** Opening INPUT FOR THIS TASK block **
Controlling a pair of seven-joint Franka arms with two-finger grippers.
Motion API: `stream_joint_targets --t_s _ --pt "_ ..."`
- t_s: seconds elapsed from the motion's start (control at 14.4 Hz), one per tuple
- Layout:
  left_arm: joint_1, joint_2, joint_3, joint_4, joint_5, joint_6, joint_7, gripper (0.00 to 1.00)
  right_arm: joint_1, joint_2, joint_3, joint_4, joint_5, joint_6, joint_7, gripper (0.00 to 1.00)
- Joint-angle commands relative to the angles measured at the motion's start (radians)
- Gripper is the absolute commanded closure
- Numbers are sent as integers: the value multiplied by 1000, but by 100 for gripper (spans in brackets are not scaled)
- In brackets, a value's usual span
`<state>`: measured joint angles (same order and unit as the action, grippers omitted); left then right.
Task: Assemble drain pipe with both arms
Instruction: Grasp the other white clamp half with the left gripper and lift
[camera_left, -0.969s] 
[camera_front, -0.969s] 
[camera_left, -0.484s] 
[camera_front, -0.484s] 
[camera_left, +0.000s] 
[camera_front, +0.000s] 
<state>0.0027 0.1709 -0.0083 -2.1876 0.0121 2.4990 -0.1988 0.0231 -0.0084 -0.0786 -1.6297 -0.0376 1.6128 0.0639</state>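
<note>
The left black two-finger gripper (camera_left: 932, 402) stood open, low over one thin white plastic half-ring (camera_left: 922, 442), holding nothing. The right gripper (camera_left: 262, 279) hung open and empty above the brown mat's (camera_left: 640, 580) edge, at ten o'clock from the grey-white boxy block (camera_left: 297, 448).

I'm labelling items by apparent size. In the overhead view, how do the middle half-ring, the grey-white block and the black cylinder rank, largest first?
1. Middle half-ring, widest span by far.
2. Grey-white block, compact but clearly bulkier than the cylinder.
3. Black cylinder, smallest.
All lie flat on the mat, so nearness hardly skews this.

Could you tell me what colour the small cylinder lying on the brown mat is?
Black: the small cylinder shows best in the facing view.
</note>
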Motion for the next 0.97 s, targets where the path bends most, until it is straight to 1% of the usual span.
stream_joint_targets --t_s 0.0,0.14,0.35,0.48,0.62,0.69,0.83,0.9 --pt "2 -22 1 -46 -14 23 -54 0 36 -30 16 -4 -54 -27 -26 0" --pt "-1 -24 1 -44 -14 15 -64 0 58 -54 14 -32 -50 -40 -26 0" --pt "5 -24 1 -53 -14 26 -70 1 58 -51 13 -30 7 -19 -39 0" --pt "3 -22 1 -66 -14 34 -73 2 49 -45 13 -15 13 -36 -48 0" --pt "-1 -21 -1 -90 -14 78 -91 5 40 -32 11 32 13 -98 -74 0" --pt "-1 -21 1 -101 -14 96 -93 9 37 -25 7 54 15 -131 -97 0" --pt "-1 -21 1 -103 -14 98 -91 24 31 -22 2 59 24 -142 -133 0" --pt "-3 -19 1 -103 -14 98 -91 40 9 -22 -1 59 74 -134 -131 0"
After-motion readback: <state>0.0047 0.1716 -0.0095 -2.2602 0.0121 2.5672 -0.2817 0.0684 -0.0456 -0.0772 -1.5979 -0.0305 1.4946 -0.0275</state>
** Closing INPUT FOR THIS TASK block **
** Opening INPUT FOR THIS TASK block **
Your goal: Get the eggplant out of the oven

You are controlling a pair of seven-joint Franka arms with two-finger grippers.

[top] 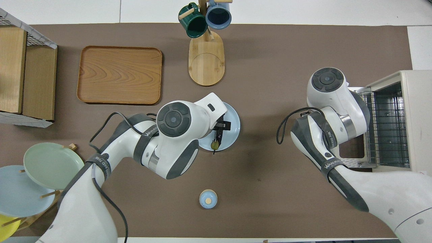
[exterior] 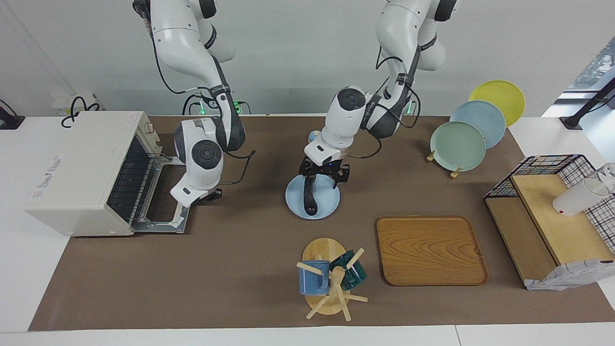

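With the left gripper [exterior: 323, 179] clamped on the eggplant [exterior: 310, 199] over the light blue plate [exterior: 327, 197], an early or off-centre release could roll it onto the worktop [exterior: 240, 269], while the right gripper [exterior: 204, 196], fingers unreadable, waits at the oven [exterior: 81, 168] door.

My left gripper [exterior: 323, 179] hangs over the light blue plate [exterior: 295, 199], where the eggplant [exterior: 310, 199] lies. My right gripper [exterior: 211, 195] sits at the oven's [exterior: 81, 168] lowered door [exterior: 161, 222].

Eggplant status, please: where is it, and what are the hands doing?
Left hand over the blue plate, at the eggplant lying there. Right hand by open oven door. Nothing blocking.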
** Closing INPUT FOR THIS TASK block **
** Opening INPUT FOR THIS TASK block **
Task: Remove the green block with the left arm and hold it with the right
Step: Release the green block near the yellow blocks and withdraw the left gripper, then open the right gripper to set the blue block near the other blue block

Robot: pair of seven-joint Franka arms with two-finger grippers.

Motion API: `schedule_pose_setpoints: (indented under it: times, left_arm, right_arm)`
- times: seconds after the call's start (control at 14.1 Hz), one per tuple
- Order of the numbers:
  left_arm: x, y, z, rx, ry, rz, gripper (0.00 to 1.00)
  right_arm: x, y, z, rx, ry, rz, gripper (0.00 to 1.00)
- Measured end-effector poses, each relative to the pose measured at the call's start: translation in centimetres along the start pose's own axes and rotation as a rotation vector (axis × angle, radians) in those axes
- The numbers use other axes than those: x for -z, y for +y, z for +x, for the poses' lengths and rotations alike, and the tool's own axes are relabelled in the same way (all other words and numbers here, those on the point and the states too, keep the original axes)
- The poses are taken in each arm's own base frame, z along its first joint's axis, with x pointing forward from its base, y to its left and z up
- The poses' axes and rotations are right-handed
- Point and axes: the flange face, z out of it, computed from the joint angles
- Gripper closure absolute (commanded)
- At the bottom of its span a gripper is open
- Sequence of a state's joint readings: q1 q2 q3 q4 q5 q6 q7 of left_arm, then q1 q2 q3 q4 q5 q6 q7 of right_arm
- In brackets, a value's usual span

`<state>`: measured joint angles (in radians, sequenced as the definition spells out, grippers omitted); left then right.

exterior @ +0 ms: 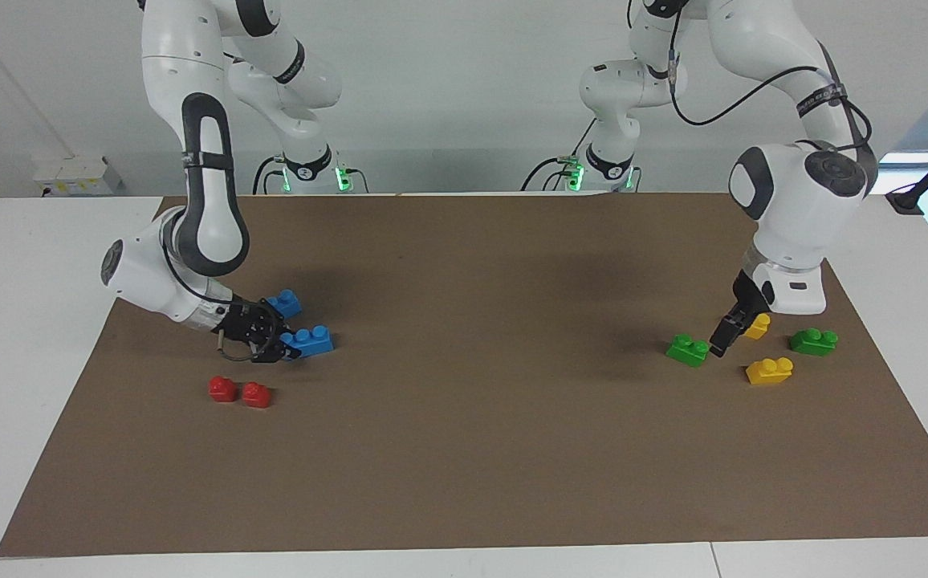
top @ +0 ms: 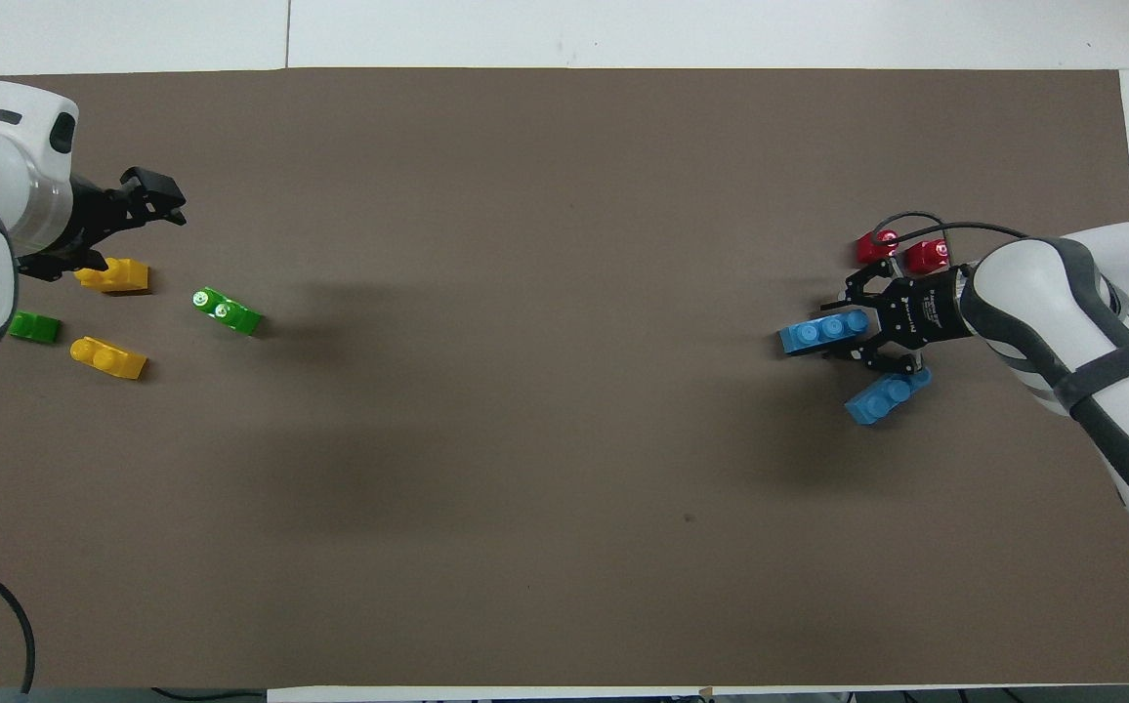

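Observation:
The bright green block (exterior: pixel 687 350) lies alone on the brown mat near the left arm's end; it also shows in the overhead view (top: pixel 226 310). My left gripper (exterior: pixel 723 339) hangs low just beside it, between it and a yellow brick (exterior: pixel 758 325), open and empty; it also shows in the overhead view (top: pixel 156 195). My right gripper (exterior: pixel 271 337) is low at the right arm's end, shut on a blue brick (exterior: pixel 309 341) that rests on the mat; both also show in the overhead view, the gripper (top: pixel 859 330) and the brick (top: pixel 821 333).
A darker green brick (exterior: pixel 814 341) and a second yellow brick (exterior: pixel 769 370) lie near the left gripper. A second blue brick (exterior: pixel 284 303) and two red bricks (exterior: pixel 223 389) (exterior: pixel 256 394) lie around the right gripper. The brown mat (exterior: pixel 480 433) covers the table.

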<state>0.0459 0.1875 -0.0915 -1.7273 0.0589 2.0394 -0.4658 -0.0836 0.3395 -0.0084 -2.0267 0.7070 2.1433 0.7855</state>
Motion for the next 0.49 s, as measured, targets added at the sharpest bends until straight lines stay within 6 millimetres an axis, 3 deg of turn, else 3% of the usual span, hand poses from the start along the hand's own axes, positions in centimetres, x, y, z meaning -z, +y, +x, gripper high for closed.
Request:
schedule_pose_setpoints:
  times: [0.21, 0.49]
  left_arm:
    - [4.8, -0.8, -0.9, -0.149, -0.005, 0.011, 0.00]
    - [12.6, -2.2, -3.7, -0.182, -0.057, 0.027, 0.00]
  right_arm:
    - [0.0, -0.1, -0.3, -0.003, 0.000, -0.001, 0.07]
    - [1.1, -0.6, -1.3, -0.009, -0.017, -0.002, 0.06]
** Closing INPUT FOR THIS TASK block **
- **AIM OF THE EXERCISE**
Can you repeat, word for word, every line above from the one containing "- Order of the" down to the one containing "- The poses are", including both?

- **RESPONSE BELOW**
- Order of the numbers:
  left_arm: x, y, z, rx, ry, rz, gripper (0.00 to 1.00)
  right_arm: x, y, z, rx, ry, rz, gripper (0.00 to 1.00)
- Measured end-effector poses, each relative to the pose measured at the call's start: translation in centimetres along the start pose's own axes and rotation as a rotation vector (axis × angle, radians) in those axes
- The numbers use other axes than those: x for -z, y for +y, z for +x, for the poses' lengths and rotations alike, and the tool's own axes are relabelled in the same way (all other words and numbers here, those on the point and the states too, keep the original axes)
- The poses are taken in each arm's own base frame, z along its first joint's axis, with x pointing forward from its base, y to its left and z up

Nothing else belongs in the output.